Desde siempre me hablaron de ella como una mujer muy mala, a la que había que evitar. No hay nada tan excitante para el ser humano que las prohibiciones que se le hacen, sobre todo las más tajantes, sobre todo las que se hacen con el gesto grave del amigo que te aconseja. De nada sirvió, por supuesto.
Claro que en aquel entonces yo era un joven ávido de experiencias y de remar contracorriente. No haría caso de los consejos de los demás. Sorprendentemente, era lo más fácil, lo más inmediato, lo que menos problemas me causaría. Y quedé con ella un día en el parque.
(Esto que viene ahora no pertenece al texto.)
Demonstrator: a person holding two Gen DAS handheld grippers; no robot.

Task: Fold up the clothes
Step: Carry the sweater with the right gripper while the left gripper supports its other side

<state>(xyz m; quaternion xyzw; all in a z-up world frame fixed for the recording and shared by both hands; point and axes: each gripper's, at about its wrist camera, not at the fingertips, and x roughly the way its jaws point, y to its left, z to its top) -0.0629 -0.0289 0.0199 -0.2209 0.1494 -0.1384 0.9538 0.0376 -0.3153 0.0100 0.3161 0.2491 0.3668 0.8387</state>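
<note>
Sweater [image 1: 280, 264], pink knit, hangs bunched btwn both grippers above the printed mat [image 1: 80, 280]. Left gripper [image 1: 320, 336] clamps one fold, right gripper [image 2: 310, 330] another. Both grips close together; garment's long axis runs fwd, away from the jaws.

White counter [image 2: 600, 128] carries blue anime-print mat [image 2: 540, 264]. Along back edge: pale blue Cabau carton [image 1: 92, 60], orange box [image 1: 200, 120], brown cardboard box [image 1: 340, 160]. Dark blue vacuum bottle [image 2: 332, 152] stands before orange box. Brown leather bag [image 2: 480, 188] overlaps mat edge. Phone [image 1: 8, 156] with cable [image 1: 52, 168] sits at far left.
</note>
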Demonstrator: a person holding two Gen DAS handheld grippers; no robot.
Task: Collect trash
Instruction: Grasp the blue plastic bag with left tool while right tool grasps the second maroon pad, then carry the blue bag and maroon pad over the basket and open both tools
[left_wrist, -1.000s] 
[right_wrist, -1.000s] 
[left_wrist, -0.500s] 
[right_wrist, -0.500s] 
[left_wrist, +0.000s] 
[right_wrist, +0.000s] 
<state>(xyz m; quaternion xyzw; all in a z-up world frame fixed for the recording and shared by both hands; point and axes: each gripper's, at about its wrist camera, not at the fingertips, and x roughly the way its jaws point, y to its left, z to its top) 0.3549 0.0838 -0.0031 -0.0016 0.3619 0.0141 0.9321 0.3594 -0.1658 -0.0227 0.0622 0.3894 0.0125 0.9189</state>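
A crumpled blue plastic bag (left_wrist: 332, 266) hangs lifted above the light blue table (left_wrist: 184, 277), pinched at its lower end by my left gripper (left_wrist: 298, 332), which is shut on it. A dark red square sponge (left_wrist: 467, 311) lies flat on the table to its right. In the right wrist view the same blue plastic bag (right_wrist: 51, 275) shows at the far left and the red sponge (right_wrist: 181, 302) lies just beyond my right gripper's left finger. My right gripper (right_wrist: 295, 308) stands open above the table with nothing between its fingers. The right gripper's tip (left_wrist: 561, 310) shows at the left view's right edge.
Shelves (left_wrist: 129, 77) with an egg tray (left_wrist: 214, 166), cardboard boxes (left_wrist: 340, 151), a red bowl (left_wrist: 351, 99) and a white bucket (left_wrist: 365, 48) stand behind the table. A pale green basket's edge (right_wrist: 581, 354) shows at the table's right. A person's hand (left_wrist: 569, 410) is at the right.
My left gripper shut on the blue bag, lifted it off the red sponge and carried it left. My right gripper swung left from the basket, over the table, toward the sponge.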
Paseamos en silencio. Durante un buen rato llené yo la conversación. Hice chistes, preguntas triviales, preguntas severas, abrí mi corazón. Pero solo obtuve el silencio por respuesta. Y, al mirara, unos hermosos ojos verdes, de los que querían brotar dos lágrimas, se me grabaron para siempre en mi recuerdo.
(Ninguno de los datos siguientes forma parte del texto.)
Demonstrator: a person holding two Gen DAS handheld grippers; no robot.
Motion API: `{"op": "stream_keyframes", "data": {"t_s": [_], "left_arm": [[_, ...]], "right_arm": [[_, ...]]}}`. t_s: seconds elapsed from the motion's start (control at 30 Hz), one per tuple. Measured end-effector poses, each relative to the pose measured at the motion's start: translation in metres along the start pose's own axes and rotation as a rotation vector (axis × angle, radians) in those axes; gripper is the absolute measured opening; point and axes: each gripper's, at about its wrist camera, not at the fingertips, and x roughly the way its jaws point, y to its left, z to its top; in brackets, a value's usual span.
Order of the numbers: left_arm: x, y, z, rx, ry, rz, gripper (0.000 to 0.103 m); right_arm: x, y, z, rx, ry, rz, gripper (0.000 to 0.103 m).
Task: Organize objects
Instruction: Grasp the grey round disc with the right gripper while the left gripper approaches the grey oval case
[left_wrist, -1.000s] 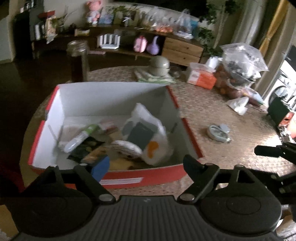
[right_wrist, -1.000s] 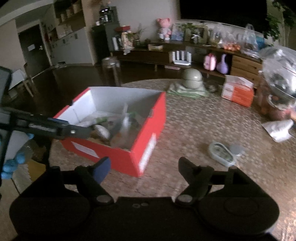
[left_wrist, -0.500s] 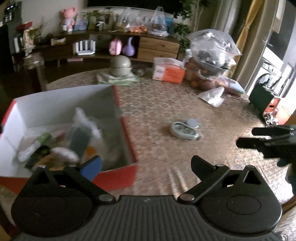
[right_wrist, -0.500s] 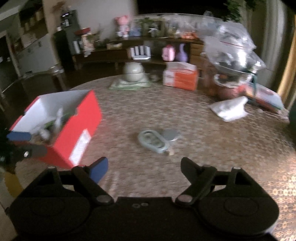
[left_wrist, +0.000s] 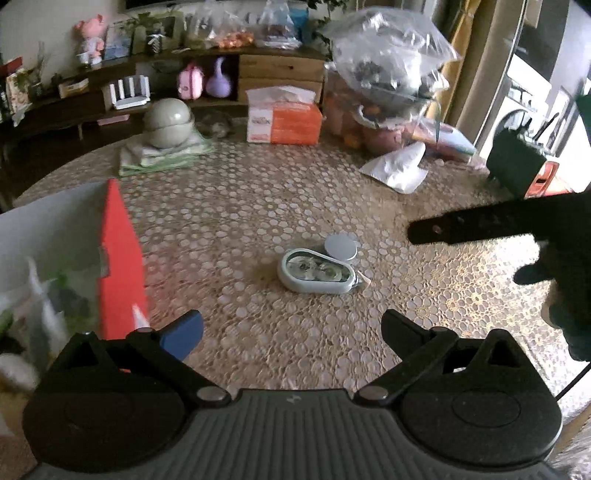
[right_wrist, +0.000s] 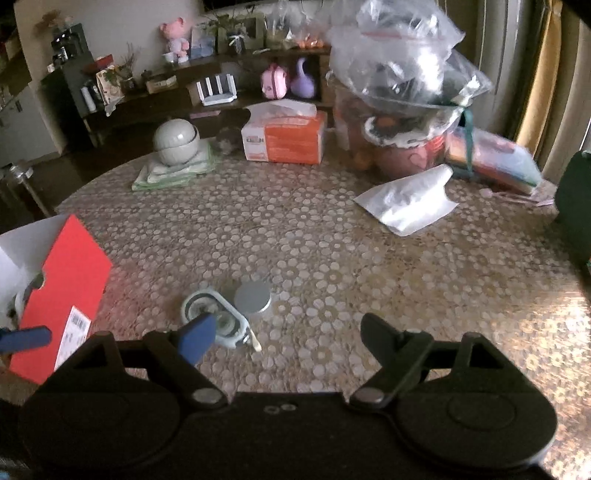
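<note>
A pale blue-green tape dispenser (left_wrist: 316, 271) lies mid-table with a round silver tin (left_wrist: 340, 246) touching its far side. My left gripper (left_wrist: 291, 328) hovers just short of them, open, nothing between its fingers. A red box (left_wrist: 120, 258) with a white inside holds several items at the left edge. In the right wrist view the dispenser (right_wrist: 214, 317) sits by the blue left fingertip, and the tin (right_wrist: 253, 298) lies ahead of my open, empty right gripper (right_wrist: 288, 334). The red box (right_wrist: 62, 295) stands to the left. One right gripper finger (left_wrist: 480, 225) reaches in from the right.
At the table's far side are an orange tissue box (left_wrist: 284, 118), stacked grey bowls (left_wrist: 168, 123) on folded cloths, bulging clear plastic bags (left_wrist: 384, 74) and a white pouch (left_wrist: 399, 166). A dark green object (left_wrist: 513, 166) stands at the right edge. A low shelf runs behind.
Both views have swung right, from over the red box to the dispenser and tin. The box has slid to the left edge. My left jaws have spread wider.
</note>
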Motion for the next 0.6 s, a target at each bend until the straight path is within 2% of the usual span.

Nuestros encuentros se fueron haciendo más frecuentes. Yo sentía cada vez más curiosidad, pero ella era un muro de silencio. La desazón me fue invadiendo poco a poco. Pero ella debió notarlo aquella noche cuando, justo al despedirnos, me dijo: "No quiero nada más que tu corazón"
La frase retumbó en mi cabeza de camino a casa, mitad amenaza, mitad salvación. Mis sueños me trajeron extrañas noticias y pensé que al día siguiente me despertaría como si todo hubiera sido un mal sueño, una jugada del subconsciente. Comprendí entonces los consejos y sentí miedo y algo de arrepentimiento.
Pero al entrar el sol por la ventana, te iluminó. Estabas a mi lado, profundamente dormida. Miré tu cara, tus ojitos cerrados, y vi brotar esas dos lágrimas que siempre estaban en tus ojos. Recorrieron despacio tu suave cara y se posaron junto a mi en la almohada.
Entonces comprendí que siempre estarías conmigo. Que siempre sería la soledad mi compañera.